Il est revenu sur la Contribution sociale généralisée (CSG) de Padayachy, une mesure introduite par le régime MSM en 2020 qui, selon Arvin Boolell, était une taxe déguisée et non une pension, de nature injuste et discriminatoire, qu’il a qualifiée de « plus grande escroquerie du régime mafieux et corrompu du MSM». En contraste, il maintient que le présent gouvernement apporte des réformes fondamentales, sans aucune nouvelle taxe, et cela à long terme.
En ce qui concerne l’abrogation du Means Test applicable à la State Age Pension (SAP) par le Premier ministre, il a salué le fait que celui-ci a fait preuve de son humanité et de sa capacité d’écoute. Cela contrairement en 2004, avec le Means Test d’alors, piloté par Paul Bérenger et Pravind Jugnauth, et la pénalisation des seniors en cas de déclaration incorrecte, mesure qui avait été abrogée par le Parti travailliste quand il avait repris le pouvoir.

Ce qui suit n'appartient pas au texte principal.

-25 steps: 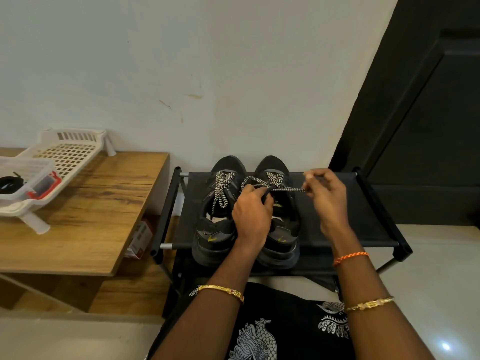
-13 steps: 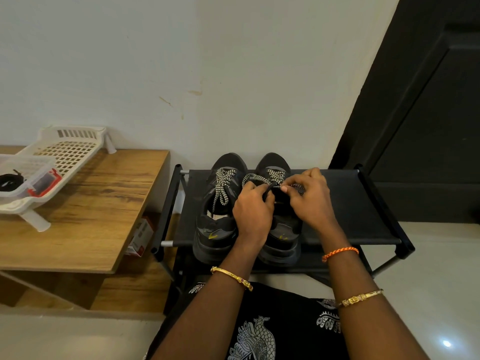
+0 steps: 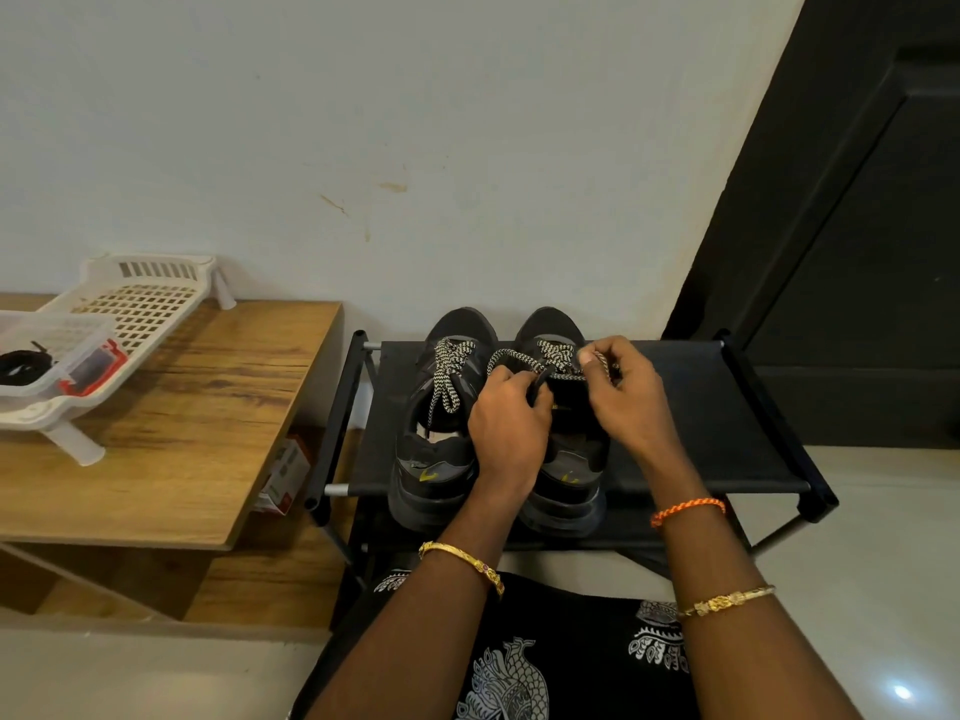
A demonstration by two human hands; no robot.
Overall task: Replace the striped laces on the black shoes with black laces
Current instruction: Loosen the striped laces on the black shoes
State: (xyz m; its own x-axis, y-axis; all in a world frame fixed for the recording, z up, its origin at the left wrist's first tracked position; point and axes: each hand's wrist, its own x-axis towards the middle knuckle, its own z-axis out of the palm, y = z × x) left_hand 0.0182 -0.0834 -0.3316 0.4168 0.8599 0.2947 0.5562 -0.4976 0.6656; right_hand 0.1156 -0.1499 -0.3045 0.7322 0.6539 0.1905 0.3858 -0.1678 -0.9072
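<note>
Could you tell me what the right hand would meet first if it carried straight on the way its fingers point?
Probably the striped lace it pinches on the right shoe, then the wall; depth is unclear.

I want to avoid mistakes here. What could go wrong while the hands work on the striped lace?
The right hand and left hand both grip the right shoe's striped lace; a hard pull might tighten a knot. The right shoe overhangs the shoe rack edge and could slip off.

Bare shelf fabric (image 3: 691, 407) lies open right of the shoes (image 3: 436, 423); wall (image 3: 467, 148) blocks behind.
</note>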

Il a fait ressortir qu’il doit y avoir un débat ouvert sur la question du vieillissement de la population active, et l’exploration de nouvelles voies comme envisager l’aide de la diaspora ou encore la migration circulaire.

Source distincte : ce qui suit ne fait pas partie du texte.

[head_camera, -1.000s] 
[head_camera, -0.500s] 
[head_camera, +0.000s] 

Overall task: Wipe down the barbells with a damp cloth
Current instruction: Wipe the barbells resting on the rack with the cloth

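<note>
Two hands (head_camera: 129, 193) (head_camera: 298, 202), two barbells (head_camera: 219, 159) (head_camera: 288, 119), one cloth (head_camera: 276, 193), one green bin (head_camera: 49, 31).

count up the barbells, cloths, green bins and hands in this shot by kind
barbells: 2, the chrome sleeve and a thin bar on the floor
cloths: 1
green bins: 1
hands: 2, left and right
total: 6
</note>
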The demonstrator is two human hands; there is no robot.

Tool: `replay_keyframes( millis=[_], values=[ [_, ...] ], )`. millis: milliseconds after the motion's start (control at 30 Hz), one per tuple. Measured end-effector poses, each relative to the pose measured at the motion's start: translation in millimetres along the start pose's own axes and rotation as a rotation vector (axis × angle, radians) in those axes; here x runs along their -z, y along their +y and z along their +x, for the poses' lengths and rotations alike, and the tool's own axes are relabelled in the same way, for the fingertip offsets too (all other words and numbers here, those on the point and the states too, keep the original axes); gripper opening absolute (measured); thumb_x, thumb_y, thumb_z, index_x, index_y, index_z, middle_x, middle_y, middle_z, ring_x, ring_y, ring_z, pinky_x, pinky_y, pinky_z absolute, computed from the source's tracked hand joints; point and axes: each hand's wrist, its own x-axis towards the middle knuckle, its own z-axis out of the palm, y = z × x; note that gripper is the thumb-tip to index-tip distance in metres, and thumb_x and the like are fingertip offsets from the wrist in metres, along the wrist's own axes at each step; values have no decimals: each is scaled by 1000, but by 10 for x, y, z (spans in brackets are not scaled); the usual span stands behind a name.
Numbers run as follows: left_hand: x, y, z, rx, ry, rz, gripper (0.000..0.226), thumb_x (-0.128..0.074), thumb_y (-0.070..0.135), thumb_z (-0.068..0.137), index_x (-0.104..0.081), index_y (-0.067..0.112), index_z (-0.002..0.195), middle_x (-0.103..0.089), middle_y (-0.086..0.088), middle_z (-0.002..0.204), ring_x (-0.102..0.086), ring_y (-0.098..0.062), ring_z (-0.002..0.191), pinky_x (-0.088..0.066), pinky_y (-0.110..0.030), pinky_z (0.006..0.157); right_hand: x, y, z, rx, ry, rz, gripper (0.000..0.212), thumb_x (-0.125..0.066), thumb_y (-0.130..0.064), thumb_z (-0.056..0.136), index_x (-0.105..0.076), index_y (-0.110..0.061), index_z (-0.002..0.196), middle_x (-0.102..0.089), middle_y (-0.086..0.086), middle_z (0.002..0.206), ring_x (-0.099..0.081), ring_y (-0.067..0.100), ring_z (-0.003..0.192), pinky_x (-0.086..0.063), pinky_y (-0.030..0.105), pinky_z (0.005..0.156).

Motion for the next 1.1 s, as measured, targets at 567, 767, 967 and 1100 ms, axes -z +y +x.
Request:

Il dit noter certains changements positifs depuis l’entrée en fonction de l’actuel gouvernement, dont une réduction appréciable de la dette publique et le fait que les agences de notation font état que l’économie mauricienne démontrerait maintenant des signes de résilience. Le présent budget continue sur cette lancée de responsabilité fiscale, selon Arvin Boolell.
Abordant ensuite les dotations budgétaires allouées à son ministère, d’un montant de plus de Rs 5 milliards, le ministre a fait état de provisions crédibles pour des réformes sectorielles, avec l’intelligence artificielle comme facilitateur clé. Dans cette optique, il a annoncé un partenariat avec son ministère et celui de la Technologie informatique pour une plus grande efficience.

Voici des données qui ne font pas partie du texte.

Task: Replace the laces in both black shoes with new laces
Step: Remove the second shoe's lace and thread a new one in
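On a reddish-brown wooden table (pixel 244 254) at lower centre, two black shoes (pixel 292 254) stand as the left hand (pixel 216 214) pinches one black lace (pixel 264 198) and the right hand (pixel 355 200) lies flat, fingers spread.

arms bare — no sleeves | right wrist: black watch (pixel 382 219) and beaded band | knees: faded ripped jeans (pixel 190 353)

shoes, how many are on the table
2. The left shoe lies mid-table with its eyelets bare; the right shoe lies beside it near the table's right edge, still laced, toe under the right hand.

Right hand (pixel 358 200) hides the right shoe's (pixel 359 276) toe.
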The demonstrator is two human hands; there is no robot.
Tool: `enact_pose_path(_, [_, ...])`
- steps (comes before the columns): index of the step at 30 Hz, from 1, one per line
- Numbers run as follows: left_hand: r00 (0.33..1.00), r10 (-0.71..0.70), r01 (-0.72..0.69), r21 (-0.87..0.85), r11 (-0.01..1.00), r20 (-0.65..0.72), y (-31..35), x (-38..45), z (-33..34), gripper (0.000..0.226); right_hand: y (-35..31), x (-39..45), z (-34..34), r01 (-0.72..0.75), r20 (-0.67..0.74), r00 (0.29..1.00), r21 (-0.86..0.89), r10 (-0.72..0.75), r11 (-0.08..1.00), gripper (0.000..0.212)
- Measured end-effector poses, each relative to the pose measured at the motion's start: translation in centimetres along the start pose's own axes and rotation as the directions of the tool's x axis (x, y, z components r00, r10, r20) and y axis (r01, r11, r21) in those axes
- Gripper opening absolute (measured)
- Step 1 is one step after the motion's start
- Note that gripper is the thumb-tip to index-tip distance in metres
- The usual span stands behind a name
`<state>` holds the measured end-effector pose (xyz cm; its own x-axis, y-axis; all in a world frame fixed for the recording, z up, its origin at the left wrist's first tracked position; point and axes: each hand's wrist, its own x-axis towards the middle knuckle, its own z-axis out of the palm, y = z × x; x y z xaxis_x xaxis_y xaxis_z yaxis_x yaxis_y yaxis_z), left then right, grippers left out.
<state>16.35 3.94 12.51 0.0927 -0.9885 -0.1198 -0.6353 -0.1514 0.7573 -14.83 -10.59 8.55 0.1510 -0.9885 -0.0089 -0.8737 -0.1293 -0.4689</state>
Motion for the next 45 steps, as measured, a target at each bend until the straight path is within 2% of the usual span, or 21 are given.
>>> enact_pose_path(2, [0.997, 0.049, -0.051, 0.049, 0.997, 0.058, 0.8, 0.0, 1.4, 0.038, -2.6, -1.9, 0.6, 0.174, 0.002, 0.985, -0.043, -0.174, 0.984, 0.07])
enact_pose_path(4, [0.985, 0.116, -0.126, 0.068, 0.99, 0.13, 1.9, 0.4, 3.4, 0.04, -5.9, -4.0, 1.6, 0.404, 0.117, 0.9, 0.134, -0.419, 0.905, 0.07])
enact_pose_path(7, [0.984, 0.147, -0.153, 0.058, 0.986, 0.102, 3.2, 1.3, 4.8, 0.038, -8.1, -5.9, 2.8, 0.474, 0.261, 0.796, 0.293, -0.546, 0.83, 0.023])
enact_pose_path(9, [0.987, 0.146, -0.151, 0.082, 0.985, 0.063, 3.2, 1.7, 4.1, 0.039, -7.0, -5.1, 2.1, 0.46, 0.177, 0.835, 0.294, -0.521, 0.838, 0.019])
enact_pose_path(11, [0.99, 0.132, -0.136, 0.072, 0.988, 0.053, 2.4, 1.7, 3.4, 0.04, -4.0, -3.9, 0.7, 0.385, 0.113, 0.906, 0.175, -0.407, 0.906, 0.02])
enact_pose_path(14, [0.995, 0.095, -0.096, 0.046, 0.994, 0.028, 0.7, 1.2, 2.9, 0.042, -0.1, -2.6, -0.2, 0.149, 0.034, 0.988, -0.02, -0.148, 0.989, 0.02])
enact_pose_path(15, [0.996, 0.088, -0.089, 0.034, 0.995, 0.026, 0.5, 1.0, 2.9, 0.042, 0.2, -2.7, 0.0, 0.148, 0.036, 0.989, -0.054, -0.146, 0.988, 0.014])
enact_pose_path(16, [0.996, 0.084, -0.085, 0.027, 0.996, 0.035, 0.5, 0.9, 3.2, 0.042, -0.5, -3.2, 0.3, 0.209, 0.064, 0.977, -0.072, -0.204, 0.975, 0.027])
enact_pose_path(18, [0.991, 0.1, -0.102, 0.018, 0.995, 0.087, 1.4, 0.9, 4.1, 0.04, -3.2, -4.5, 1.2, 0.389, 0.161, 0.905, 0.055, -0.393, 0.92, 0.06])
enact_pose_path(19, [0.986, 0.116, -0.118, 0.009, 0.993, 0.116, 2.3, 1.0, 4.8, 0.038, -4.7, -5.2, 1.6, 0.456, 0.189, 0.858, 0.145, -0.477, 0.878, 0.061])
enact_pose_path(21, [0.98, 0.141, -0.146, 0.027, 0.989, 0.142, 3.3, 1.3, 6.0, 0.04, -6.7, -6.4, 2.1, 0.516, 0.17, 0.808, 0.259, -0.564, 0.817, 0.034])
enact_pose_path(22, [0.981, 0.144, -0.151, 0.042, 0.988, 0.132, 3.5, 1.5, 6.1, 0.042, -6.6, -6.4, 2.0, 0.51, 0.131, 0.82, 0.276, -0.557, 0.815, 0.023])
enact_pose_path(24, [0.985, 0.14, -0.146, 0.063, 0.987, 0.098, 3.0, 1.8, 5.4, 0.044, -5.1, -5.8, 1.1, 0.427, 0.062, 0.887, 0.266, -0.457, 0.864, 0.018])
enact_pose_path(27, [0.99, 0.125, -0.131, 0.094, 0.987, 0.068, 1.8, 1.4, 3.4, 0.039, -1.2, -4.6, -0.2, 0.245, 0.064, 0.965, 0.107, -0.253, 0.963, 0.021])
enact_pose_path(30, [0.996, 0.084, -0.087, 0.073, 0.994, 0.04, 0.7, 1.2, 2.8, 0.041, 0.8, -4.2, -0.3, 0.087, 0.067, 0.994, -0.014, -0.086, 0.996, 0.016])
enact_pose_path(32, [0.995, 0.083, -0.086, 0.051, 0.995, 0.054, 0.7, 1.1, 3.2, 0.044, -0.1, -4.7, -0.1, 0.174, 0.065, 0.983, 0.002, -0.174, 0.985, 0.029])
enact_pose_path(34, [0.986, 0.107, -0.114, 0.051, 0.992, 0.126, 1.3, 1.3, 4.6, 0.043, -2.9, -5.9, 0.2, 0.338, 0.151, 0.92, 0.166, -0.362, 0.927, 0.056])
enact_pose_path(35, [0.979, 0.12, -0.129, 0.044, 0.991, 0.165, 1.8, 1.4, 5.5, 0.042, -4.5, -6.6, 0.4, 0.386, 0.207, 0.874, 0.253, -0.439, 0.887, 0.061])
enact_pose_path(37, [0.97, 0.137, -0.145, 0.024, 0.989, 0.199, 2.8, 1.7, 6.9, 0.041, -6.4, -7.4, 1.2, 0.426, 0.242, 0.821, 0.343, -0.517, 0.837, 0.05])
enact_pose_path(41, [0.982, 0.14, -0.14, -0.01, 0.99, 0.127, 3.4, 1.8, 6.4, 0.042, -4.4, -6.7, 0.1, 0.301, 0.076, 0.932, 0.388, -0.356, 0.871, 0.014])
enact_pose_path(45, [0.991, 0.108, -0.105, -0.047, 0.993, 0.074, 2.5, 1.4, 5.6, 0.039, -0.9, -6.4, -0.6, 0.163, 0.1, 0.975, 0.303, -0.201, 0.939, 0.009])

La priorité nationale du gouvernement : investir dans la sécurité alimentaire, qui doit devenir plus résiliente et soutenable, de sorte qu’en 2035, le pays produise 25 % de son alimentation. « Un objectif ambitieux mais réalisable », a soutenu Arvin Boolell. Il pense que l’économie bleue, qu’il a qualifiée de « nouvelles frontières de développement », a un vaste potentiel, et le gouvernement compte ainsi doubler sa contribution au PIB, et faire de sorte que Maurice devienne le premier hub en ce qui concerne les pêches et les fruits de mer dans la région indocéanique. Le Budget prévoit ainsi plusieurs politiques en ce sens, dont une expansion de notre flotte de pêche, la modernisation du port, la création d’un port de pêche et plusieurs projets dans le domaine de l’aquaculture, avec une assistance de l’ordre de Rs 1 milliard par le gouvernement indien. Toutefois, le gouvernement tient à ce que ce développement se fasse de façon soutenable, en préservant nos ressources marines.
« Le gouvernement n’a pas choisi la voie facile en disant aux gens ce qu’ils veulent entendre, donnant un soulagement à court terme. Il n’y aura No Retreat, No Surrender », a fait ressortir le ministre en fin d’intervention.